Bewaar papier niet in een vochtige omgeving of onder andere omstandigheden waardoor het
papier kan kreuken en omkrullen.
• Er moet in de opslagruimte een vochtbestendige verpakking (plastic container of zak) worden
gebruikt om te voorkomen dat stof of vocht het papier aantast.
• Gebruik altijd afdrukmateriaal dat voldoet aan de specificaties.
• Gebruik alleen goedgevormde enveloppen met scherpe, goede vouwen:
• Gebruik GEEN enveloppen met klemmetjes.
• Gebruik GEEN enveloppen met vensters, gecoate voering, zelfklevende sluitingen of ander
synthetisch materiaal.
• Gebruik GEEN beschadigde of slecht gemaakte enveloppen.

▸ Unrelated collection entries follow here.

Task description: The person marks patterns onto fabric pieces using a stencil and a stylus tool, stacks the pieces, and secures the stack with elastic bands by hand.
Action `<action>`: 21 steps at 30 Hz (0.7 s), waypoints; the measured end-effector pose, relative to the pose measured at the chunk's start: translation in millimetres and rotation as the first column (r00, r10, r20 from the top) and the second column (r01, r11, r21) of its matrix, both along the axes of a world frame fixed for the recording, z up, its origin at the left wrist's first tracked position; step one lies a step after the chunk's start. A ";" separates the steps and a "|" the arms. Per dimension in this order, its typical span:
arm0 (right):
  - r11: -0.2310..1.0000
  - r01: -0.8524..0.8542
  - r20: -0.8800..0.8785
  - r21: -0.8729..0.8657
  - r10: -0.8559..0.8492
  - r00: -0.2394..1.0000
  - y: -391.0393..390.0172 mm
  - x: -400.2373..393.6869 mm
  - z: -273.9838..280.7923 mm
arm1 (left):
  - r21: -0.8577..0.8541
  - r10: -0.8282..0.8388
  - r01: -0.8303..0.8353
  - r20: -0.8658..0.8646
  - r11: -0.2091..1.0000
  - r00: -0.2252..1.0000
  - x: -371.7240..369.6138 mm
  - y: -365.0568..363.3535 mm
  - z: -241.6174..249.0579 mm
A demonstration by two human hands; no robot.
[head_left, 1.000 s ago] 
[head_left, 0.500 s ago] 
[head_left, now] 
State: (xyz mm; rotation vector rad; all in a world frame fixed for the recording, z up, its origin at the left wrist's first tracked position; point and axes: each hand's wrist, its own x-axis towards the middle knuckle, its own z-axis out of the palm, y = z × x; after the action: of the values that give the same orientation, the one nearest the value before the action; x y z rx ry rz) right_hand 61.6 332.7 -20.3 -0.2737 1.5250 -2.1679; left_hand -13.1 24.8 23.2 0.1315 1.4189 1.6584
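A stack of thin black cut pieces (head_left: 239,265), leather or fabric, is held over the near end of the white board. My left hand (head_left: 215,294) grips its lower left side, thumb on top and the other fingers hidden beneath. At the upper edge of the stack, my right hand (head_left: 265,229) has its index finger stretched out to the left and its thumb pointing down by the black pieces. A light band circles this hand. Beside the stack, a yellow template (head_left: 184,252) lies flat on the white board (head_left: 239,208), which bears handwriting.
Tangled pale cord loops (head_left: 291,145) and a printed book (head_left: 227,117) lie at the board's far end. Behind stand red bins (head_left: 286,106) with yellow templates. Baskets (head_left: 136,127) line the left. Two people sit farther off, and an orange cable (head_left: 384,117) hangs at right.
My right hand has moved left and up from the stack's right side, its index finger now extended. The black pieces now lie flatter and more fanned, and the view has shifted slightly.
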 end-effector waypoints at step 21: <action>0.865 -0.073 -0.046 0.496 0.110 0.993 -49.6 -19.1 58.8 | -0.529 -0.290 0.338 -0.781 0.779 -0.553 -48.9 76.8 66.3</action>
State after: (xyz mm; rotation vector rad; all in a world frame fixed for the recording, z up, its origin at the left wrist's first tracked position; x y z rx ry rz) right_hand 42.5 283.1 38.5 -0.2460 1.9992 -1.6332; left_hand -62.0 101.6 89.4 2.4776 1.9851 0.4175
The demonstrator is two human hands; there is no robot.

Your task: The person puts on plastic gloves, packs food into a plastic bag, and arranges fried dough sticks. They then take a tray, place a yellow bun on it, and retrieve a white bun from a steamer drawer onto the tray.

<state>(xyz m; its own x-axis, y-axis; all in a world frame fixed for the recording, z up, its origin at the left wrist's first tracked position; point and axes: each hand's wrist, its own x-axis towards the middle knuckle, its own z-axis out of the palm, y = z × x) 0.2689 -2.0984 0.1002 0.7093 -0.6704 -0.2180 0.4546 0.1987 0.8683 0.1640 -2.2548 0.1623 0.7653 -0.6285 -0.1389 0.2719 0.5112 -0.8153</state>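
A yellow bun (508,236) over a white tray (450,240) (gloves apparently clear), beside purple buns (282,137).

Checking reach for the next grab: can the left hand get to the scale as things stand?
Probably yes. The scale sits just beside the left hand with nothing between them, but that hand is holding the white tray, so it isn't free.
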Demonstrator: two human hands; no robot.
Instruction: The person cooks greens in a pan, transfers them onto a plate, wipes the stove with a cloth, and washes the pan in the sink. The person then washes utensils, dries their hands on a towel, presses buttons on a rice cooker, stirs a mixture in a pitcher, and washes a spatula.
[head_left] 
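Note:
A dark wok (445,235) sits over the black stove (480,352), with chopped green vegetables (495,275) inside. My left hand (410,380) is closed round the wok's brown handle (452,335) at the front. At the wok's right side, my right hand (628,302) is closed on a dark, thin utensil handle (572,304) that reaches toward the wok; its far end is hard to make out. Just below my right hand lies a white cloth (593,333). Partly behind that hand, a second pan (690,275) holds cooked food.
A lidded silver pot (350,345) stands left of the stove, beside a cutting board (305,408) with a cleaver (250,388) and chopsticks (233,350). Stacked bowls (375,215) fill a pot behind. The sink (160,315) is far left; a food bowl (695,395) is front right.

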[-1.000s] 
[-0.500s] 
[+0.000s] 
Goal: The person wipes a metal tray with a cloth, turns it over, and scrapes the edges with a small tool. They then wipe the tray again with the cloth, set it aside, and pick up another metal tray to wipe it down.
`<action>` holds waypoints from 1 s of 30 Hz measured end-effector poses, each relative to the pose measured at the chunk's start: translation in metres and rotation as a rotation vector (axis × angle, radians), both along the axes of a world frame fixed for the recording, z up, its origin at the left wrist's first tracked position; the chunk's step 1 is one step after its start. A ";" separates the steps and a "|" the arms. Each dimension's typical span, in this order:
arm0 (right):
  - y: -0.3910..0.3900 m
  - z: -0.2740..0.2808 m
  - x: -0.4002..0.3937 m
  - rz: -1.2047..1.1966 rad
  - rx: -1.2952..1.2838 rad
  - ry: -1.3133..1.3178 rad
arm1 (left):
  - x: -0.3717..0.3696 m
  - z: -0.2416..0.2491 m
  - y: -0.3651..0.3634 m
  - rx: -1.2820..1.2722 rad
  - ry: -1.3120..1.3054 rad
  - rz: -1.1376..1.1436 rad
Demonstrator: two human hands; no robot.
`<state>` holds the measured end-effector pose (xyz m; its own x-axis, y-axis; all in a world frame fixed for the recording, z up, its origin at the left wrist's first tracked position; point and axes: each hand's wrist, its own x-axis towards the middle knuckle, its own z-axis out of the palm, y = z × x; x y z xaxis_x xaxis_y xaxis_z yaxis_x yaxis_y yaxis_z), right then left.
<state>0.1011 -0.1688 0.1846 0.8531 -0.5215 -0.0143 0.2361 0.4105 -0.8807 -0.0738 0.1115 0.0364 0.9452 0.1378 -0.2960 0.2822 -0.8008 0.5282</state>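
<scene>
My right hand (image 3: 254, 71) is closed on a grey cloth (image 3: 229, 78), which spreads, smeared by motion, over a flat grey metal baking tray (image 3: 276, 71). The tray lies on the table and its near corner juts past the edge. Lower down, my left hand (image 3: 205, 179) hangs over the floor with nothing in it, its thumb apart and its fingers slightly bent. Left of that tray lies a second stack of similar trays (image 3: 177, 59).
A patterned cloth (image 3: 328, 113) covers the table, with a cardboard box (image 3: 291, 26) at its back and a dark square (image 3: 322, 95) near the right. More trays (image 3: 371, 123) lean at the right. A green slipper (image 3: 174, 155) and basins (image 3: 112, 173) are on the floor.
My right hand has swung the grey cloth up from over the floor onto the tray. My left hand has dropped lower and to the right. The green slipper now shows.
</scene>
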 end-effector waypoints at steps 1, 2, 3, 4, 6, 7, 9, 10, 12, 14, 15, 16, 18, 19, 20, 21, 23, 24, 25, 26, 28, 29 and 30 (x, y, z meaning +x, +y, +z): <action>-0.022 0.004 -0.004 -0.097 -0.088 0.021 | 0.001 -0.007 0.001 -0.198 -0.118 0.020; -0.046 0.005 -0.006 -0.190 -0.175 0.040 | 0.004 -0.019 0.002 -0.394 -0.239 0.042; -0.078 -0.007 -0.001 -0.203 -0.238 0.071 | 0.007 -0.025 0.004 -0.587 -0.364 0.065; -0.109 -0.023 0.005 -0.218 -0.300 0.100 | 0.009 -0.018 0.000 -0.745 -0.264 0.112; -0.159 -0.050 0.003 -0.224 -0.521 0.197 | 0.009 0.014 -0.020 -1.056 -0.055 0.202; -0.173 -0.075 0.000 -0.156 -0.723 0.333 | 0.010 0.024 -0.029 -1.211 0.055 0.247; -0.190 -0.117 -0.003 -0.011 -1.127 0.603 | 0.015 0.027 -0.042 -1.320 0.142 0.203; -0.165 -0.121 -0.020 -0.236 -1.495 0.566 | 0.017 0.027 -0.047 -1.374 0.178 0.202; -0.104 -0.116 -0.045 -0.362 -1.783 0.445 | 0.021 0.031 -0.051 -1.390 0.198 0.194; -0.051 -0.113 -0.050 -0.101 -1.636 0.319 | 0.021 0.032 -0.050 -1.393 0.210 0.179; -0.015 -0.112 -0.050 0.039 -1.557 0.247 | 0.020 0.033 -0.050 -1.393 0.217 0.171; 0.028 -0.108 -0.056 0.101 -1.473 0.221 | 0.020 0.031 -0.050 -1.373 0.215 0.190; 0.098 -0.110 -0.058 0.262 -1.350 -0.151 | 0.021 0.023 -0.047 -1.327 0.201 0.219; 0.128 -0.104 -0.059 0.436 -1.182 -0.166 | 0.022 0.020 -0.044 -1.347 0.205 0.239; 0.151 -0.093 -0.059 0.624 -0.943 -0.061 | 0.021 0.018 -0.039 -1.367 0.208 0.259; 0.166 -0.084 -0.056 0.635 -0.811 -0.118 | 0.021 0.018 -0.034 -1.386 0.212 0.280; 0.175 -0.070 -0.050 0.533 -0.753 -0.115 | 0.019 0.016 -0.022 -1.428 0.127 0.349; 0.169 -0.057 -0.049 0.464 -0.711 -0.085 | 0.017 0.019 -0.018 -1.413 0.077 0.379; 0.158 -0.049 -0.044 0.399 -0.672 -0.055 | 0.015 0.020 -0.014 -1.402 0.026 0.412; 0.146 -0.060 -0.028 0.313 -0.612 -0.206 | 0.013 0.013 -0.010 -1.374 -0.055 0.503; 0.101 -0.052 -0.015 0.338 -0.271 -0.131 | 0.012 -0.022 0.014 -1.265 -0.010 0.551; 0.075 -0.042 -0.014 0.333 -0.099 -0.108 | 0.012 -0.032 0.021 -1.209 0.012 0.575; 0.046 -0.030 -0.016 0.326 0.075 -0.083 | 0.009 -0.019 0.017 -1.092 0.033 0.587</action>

• Gebruik alleen het speciale afdrukmateriaal dat voor gebruik in laserprinters wordt aanbevolen.
• Om te voorkomen dat speciaal afdrukmateriaal zoals transparanten en etiketvellen aan elkaar
plakken, moet u deze verwijderen zodra deze uit de uitvoerlade komen.
• Plaats de transparanten op een vlak oppervlak nadat u ze uit het apparaat hebt verwijderd.
• Laat het speciale afdrukmateriaal niet voor een lange tijd in de handmatige invoer zitten. Er kan
zich stof en vuil in de handmatige invoer ophopen, en dit kan vlekkerige afdrukken veroorzaken.
• Om vlekken door vingerafdrukken te voorkomen, moet u transparanten en gecoat papier
zorgvuldig hanteren.
• Stel bedrukte transparanten niet langdurig bloot aan zonlicht, omdat ze dan zullen verbleken.
• Bewaar ongebruikt afdrukmateriaal bij temperaturen tussen 15
°C en 30 °C (59 °F en 86 °F). De
relatieve luchtvochtigheid moet tussen 10% en 70% liggen.